Le film à procès, un des genres-phares du cinéma américain des années 70, a pris pas mal de plomb dans l’aile ces dernières décennies. Mis à part le phénoménal Enfer du devoir de William Friedkin (2000), le genre est devenu une sorte de background hollywoodien désuet où se fourvoyer en toute tranquillité (l’occasion de bons vieux téléfilms des familles pour après-midi pluvieuses). Rien que pour cela, Le Maître du jeu mérite le détour : sa façon de reprendre le genre à zéro (dans l’oeil des jurés, qui tiennent ici la vedette) et d’en convoquer les clichés de manière assez fine tient d’un véritable petit tour de force.

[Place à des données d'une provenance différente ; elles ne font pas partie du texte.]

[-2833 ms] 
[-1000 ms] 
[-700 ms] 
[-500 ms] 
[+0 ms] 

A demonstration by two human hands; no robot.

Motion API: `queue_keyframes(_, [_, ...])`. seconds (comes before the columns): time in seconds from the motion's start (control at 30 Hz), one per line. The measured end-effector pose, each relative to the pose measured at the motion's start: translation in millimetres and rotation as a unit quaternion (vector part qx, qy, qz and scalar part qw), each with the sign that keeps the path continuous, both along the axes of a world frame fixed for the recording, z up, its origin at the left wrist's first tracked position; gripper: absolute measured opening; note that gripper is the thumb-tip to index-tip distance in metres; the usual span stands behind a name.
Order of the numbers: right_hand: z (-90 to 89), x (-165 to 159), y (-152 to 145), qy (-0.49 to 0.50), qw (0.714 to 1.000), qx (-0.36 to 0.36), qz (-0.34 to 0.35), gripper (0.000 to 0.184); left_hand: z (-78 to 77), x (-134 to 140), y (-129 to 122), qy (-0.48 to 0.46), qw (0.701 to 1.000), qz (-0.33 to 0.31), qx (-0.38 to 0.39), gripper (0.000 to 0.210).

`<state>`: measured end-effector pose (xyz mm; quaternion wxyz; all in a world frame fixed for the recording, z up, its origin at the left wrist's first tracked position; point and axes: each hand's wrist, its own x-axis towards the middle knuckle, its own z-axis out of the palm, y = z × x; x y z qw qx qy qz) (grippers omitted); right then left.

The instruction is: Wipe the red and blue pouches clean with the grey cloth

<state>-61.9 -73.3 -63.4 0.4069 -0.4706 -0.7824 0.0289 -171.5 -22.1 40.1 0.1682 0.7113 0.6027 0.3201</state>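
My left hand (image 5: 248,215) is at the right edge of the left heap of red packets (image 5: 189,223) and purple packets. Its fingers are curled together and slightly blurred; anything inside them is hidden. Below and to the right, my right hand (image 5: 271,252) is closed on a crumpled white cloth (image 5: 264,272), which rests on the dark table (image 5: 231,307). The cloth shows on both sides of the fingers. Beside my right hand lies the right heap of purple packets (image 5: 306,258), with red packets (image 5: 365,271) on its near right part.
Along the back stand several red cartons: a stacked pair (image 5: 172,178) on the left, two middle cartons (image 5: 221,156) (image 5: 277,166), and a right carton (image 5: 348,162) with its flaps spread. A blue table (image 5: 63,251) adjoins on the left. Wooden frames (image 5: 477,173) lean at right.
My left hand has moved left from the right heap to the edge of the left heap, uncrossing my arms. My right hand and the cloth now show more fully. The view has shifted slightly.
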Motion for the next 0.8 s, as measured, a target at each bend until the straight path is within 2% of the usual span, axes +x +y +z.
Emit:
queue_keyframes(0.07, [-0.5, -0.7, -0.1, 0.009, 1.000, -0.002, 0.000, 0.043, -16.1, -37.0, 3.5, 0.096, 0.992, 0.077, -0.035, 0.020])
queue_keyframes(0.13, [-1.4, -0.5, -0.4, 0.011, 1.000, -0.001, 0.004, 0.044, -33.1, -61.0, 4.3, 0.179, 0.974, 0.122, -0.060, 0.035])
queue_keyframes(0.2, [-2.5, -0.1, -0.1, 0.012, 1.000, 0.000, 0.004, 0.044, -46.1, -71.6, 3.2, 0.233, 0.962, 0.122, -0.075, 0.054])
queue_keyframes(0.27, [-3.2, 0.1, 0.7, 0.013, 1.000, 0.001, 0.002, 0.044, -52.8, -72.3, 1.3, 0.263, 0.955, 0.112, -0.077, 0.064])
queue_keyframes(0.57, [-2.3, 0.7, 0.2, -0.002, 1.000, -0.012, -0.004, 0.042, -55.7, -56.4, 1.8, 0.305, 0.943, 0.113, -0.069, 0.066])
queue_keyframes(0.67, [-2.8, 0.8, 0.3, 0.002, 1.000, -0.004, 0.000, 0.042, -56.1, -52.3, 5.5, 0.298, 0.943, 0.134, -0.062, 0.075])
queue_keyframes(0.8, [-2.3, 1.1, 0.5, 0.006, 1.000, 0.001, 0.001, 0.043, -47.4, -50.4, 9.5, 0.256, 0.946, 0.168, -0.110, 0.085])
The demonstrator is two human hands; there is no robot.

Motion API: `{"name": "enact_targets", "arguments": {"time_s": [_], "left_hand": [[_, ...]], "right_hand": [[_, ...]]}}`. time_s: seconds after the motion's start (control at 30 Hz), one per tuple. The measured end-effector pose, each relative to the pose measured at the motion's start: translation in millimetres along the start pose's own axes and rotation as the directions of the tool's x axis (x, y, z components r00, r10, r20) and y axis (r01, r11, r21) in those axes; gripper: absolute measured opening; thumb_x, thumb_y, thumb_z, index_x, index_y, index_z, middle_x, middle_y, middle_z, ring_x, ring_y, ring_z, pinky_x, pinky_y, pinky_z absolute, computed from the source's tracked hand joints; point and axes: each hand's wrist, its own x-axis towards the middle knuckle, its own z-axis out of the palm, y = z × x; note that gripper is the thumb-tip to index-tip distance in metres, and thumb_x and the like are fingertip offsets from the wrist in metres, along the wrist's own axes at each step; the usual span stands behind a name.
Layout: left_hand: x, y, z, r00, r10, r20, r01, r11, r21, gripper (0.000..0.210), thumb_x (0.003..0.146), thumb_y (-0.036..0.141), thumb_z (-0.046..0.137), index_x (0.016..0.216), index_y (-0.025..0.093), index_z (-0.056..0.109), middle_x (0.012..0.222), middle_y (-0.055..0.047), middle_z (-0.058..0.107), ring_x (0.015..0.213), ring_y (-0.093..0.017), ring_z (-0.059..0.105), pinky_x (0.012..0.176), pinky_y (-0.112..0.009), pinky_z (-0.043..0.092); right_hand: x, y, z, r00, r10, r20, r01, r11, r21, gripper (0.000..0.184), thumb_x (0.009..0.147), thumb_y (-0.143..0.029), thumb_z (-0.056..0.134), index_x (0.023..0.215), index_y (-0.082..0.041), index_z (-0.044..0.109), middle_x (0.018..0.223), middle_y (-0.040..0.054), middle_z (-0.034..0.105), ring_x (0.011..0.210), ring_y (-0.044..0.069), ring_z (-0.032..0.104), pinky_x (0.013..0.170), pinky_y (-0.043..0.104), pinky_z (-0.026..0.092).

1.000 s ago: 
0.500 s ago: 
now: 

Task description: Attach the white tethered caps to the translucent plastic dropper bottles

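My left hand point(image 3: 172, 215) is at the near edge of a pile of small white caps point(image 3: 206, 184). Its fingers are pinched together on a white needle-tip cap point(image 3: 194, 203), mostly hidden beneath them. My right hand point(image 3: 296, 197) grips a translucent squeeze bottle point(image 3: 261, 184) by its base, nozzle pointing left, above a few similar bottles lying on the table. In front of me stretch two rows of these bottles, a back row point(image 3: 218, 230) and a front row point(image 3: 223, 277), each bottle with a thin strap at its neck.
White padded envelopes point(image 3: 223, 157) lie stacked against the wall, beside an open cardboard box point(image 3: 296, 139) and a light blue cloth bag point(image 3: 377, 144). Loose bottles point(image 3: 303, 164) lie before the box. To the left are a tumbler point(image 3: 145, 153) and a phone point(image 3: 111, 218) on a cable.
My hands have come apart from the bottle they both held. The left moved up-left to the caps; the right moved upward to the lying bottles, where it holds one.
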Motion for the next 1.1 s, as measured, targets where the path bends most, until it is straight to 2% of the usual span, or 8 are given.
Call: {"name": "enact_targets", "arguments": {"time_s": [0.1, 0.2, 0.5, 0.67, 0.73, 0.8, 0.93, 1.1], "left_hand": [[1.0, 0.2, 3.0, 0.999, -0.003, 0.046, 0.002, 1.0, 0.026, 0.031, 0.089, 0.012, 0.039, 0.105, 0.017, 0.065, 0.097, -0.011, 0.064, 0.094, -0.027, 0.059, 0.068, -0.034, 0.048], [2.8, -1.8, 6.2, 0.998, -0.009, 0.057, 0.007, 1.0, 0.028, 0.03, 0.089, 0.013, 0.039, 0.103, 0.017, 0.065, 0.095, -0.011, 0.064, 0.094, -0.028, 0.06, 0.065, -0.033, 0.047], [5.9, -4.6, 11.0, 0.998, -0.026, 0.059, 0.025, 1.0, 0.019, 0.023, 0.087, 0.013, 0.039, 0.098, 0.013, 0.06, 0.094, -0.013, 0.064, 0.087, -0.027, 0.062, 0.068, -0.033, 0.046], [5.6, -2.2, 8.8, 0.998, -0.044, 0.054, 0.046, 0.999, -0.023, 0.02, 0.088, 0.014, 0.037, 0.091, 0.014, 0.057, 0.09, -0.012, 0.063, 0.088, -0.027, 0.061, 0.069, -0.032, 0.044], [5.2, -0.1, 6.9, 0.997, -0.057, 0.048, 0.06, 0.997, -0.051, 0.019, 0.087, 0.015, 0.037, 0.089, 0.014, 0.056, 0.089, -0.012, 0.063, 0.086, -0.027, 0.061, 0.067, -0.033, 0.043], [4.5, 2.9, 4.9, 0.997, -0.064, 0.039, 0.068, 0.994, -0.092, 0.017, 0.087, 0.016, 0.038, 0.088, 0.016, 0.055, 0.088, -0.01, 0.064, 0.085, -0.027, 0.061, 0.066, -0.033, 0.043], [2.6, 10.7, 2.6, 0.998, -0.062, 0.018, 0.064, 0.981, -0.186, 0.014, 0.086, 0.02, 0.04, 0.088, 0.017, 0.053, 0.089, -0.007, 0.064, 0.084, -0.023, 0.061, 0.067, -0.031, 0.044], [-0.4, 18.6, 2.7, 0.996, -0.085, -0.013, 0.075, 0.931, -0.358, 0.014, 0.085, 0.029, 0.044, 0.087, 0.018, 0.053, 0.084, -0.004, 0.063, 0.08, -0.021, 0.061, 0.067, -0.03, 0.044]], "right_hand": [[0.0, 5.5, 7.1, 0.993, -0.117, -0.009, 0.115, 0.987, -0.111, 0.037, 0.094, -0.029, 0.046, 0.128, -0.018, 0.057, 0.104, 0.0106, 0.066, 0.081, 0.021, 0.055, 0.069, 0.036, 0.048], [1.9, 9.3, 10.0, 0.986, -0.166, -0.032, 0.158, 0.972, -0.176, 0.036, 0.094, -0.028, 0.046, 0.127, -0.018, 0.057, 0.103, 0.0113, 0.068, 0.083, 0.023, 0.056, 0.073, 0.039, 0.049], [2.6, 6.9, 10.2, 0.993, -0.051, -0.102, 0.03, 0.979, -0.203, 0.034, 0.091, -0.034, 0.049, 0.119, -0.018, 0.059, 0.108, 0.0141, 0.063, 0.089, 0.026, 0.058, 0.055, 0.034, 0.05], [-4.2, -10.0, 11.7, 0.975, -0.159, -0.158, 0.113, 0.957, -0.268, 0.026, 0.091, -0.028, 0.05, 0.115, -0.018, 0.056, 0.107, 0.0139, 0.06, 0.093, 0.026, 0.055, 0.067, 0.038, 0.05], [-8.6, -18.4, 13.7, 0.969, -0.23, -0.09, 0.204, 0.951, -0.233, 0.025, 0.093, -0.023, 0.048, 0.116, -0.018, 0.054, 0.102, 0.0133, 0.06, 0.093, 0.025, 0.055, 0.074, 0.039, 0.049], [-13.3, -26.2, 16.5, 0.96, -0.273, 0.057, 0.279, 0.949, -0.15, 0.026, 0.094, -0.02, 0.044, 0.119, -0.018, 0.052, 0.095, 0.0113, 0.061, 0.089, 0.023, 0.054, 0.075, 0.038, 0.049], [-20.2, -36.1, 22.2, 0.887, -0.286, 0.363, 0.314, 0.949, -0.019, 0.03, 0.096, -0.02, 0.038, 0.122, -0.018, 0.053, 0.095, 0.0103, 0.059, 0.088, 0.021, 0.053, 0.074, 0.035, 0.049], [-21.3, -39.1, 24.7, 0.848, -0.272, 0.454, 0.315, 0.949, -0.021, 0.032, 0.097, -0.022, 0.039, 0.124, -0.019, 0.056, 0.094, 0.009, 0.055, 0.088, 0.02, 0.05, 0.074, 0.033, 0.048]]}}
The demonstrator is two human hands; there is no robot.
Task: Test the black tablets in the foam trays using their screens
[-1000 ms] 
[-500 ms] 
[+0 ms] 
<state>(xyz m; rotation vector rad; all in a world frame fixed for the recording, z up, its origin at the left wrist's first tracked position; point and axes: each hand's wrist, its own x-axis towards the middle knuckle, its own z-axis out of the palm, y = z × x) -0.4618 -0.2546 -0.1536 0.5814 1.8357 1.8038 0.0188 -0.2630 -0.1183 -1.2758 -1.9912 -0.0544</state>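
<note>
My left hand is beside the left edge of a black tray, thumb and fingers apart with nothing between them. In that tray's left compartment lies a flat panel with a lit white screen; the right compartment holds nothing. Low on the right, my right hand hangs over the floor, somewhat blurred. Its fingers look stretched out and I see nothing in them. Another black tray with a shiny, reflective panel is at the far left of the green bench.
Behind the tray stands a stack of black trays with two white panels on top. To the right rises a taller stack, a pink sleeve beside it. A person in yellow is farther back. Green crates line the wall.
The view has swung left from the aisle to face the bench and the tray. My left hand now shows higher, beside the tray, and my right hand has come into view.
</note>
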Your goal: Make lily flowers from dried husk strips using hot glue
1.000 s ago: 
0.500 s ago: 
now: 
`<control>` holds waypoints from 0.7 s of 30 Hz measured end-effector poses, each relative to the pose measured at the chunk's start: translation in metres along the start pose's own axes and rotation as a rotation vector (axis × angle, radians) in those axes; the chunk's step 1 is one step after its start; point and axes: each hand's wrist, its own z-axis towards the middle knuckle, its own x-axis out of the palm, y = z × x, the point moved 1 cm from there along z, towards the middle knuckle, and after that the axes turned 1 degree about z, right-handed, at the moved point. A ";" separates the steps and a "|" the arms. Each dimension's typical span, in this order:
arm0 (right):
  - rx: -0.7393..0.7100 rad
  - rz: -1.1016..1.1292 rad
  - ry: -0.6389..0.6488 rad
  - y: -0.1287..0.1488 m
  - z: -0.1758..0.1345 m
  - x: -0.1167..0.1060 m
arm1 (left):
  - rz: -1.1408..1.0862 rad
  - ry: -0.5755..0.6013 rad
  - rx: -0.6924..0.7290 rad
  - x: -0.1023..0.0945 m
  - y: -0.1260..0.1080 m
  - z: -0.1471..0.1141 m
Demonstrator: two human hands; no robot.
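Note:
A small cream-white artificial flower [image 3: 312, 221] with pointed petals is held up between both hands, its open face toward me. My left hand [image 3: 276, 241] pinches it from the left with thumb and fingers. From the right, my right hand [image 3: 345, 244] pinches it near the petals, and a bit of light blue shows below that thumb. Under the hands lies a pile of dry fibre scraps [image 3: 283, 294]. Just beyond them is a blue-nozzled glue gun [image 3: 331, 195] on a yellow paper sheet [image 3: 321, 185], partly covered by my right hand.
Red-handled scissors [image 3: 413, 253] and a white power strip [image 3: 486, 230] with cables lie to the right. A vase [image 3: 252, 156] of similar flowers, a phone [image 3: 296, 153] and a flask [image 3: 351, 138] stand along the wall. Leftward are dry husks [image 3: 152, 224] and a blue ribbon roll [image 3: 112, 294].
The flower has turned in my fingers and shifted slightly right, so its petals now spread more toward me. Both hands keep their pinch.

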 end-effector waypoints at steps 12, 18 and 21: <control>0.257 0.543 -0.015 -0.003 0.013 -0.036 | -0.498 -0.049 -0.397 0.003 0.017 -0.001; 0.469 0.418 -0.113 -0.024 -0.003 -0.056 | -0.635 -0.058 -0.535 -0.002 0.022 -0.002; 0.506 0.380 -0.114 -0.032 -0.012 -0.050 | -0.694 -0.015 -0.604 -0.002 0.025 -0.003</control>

C’est malheureusement le seul intérêt du film. Avantage : une approche en double-foyer du genre, avec en surface la lutte entre deux acteurs mythiques directement revenus des années 70 d’un Frankenheimer ou d’un Schlesinger, Gene Hackman (le méchant, défenseur des vendeurs d’armes qui ont indirectement provoqué un carnage) et Dustin Hoffman (le gentil défenseur de la partie civile). En profondeur, la lutte en contre la montre pour le contrôle des jurés, avec un jeu délirant de roulés-boulés manipulateurs et de tentatives de corruption dont Nick, leader des jurés (John Cusack), accompagné d’une mystérieuse maîtresse-chanteuse, tirent les ficelles. Cette façon de feindre le classicisme pour peu à peu en désigner l’anachronisme et l’inanité, en une approche décadente et perverse du genre, est la relative bonne surprise du film. Le Maître du jeu pourrait alors prétendre à être un sympathique film-témoin de son temps : perte de toute valeur, cynisme déconcertant, plaisir baroque ou maniériste de la pose et du clin-d’oeil sournois.

Principal problème maintenant : Gary Fleder, qui n’est pas véritablement un cinéaste, tout juste un faiseur poids lourd entre les mains de boucher duquel tout sujet se transforme en chair à pâté. A peine réalisé, à peine monté, le film ne tient la route que grâce à la belle mécanique huilée de son intrigue. Sans la moindre saveur, les images se succèdent sans adhérer les unes aux autres, aucun regard ne venant les organiser. De là cette façon assez obscène de passer du plus jouissif plaidoyer anti-politiquement correct (la face noire du film) à une horrible niaiserie humaniste (les dix dernières minutes où tout se retourne en faveur d’un conformisme pathétique) sans prévenir, avec pour seuls mobiles visibles racolage et putasserie bon enfant. Rien de méchant, certes, mais c’est précisément de cette absence totale de réelle méchanceté que provient l’inutilité totale d’un tel film.